§ **EXERCISE AIM**:
In the entries that follow, the first line to write out is the one containing "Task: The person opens", and the last is the one containing "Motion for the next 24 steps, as". Reproduce that stretch exactly, with nothing before or after it.

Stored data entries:
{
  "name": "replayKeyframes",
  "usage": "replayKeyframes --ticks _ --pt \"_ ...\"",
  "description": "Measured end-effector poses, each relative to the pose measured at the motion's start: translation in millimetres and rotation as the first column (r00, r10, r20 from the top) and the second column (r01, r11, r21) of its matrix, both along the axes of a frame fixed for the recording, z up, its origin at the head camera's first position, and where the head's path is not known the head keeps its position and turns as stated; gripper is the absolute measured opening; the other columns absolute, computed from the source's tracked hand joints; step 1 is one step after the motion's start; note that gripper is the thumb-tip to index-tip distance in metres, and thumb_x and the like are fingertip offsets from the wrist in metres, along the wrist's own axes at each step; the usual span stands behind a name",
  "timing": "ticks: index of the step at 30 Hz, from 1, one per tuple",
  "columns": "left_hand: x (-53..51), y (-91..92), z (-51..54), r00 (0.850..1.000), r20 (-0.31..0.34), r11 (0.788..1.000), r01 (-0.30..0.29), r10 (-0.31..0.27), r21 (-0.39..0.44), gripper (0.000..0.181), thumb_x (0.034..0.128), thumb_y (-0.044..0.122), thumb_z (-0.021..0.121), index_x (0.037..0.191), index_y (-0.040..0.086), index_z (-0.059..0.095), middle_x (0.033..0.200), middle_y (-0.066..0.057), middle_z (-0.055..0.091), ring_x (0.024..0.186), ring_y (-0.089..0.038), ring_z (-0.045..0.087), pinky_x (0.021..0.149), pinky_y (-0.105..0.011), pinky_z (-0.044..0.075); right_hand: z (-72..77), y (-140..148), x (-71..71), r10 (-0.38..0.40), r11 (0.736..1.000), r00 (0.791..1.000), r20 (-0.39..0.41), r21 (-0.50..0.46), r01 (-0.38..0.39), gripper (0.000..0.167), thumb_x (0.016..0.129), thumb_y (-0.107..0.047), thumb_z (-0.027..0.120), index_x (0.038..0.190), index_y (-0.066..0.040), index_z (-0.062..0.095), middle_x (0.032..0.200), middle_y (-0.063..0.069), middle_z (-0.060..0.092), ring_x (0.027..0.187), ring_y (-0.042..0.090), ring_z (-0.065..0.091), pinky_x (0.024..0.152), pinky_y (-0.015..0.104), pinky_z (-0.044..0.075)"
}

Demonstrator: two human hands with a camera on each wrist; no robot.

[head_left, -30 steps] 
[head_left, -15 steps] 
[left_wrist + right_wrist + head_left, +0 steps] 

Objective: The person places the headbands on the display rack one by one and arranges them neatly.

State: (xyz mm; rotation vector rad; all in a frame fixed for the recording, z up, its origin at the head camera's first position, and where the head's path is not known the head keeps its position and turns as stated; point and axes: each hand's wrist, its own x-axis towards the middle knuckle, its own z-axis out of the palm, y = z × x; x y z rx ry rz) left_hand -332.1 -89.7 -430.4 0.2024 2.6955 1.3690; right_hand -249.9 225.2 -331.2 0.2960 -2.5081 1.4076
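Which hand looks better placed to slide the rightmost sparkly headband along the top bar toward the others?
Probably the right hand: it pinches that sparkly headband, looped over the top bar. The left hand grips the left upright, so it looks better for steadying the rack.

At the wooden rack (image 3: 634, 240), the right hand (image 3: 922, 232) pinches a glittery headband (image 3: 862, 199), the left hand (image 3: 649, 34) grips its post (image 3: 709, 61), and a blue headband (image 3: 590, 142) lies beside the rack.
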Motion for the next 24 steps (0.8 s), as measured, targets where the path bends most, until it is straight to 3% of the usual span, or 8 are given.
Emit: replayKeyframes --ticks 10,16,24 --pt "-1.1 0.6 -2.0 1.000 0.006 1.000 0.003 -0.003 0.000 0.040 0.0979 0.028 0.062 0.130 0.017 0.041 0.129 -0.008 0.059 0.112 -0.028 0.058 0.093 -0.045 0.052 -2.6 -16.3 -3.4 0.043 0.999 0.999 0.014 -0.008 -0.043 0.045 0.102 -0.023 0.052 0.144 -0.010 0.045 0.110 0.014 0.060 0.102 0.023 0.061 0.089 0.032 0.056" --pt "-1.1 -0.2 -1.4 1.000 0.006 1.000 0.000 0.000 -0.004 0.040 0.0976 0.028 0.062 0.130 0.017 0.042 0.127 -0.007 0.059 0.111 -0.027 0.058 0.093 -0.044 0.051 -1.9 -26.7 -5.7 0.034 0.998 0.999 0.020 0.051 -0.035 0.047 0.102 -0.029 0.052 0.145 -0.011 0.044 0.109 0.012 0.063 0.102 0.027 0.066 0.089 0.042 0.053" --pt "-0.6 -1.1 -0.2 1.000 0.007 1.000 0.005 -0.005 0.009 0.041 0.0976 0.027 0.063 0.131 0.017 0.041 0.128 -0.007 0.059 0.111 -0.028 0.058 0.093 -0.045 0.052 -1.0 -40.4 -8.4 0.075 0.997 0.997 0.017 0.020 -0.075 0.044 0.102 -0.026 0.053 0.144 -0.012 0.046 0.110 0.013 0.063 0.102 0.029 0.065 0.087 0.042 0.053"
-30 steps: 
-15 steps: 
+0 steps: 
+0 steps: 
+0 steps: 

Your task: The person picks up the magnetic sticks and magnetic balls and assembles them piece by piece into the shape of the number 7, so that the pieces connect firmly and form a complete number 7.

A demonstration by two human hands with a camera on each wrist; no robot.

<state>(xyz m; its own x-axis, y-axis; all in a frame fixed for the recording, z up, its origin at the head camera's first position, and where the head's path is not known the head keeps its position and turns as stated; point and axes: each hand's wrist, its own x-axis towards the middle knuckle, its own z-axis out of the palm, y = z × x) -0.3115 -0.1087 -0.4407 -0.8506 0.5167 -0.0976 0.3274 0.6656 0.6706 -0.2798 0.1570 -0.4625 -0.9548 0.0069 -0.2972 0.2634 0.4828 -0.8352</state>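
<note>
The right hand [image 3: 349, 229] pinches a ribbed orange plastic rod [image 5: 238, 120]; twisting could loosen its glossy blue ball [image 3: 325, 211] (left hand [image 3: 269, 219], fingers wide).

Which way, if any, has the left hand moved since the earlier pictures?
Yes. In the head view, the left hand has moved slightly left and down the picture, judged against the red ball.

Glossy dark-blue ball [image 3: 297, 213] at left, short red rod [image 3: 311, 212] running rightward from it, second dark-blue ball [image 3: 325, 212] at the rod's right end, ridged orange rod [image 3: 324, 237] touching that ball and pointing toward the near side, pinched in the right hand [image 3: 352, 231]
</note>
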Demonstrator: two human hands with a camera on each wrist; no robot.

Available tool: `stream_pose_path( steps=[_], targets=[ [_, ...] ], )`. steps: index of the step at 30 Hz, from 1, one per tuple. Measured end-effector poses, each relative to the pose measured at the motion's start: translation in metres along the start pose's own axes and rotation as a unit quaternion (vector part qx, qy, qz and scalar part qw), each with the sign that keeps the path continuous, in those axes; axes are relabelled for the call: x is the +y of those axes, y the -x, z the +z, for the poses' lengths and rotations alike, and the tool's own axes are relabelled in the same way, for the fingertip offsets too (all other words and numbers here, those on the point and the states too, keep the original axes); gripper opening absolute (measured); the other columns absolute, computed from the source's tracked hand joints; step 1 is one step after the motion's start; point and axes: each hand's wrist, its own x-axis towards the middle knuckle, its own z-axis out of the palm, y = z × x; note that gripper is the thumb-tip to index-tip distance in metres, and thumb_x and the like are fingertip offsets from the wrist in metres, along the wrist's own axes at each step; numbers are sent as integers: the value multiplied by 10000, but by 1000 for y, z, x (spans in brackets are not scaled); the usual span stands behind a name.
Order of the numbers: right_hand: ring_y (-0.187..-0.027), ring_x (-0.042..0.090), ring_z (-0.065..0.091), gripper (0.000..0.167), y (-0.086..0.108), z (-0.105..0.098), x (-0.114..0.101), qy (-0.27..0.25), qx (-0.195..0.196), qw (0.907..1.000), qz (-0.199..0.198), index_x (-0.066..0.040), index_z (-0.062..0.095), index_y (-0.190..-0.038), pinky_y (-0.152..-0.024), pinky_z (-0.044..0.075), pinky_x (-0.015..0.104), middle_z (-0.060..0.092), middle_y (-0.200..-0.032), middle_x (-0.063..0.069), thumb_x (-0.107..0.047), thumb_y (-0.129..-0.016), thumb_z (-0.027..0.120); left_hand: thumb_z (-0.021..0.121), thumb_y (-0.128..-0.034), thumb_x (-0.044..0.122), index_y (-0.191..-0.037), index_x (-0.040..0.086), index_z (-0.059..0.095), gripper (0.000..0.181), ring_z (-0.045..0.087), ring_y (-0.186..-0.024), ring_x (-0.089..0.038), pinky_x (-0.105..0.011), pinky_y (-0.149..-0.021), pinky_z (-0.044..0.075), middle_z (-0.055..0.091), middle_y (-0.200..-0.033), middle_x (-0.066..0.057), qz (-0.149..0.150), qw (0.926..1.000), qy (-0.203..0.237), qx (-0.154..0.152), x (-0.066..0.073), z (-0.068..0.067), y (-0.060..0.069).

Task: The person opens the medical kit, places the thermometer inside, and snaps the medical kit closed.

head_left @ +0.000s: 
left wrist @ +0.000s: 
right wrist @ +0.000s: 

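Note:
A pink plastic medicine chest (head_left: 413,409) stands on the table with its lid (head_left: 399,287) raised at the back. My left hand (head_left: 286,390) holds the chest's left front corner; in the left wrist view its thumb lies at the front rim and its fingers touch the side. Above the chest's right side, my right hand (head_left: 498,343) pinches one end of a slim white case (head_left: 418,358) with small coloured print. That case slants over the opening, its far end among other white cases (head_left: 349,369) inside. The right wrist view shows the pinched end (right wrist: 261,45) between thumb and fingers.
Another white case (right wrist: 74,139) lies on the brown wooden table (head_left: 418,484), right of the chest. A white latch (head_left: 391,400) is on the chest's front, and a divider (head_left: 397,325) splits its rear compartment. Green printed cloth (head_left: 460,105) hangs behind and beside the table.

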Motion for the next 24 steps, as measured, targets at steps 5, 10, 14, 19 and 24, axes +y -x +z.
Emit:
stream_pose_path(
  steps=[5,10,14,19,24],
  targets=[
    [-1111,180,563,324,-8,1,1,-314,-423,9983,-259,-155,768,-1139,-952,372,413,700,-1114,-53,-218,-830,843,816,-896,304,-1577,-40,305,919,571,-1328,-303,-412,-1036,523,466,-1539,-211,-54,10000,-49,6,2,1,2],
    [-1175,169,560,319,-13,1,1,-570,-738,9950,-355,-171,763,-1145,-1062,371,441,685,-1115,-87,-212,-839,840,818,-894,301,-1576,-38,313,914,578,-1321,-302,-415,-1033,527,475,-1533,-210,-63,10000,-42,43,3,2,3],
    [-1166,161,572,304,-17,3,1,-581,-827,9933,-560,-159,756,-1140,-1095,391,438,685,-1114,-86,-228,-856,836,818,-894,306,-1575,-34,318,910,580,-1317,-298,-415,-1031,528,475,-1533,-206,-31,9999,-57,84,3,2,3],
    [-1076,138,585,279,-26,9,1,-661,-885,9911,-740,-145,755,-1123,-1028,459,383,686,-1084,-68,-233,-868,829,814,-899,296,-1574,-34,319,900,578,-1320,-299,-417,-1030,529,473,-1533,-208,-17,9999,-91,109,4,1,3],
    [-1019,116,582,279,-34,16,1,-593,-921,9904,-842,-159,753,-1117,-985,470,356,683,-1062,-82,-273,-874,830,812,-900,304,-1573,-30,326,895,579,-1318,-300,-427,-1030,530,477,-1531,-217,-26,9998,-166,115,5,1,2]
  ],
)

§ **COMPLETED EXERCISE**:
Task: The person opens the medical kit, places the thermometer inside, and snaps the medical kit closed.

head_left @ +0.000s: 
left wrist @ +0.000s: 
right wrist @ +0.000s: 

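Note:
A pink plastic medicine chest (head_left: 413,409) stands on the table with its lid (head_left: 399,287) raised at the back. My left hand (head_left: 286,390) holds the chest's left front corner; in the left wrist view its thumb lies at the front rim and its fingers touch the side. Above the chest's right side, my right hand (head_left: 498,343) pinches one end of a slim white case (head_left: 418,358) with small coloured print. That case slants over the opening, its far end among other white cases (head_left: 349,369) inside. The right wrist view shows the pinched end (right wrist: 261,45) between thumb and fingers.
Another white case (right wrist: 74,139) lies on the brown wooden table (head_left: 418,484), right of the chest. A white latch (head_left: 391,400) is on the chest's front, and a divider (head_left: 397,325) splits its rear compartment. Green printed cloth (head_left: 460,105) hangs behind and beside the table.
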
Motion for the next 24 steps, as measured, targets at steps 5, 10, 14, 19 and 24, axes +y -x +z.

For this exercise, nothing more remains to be done.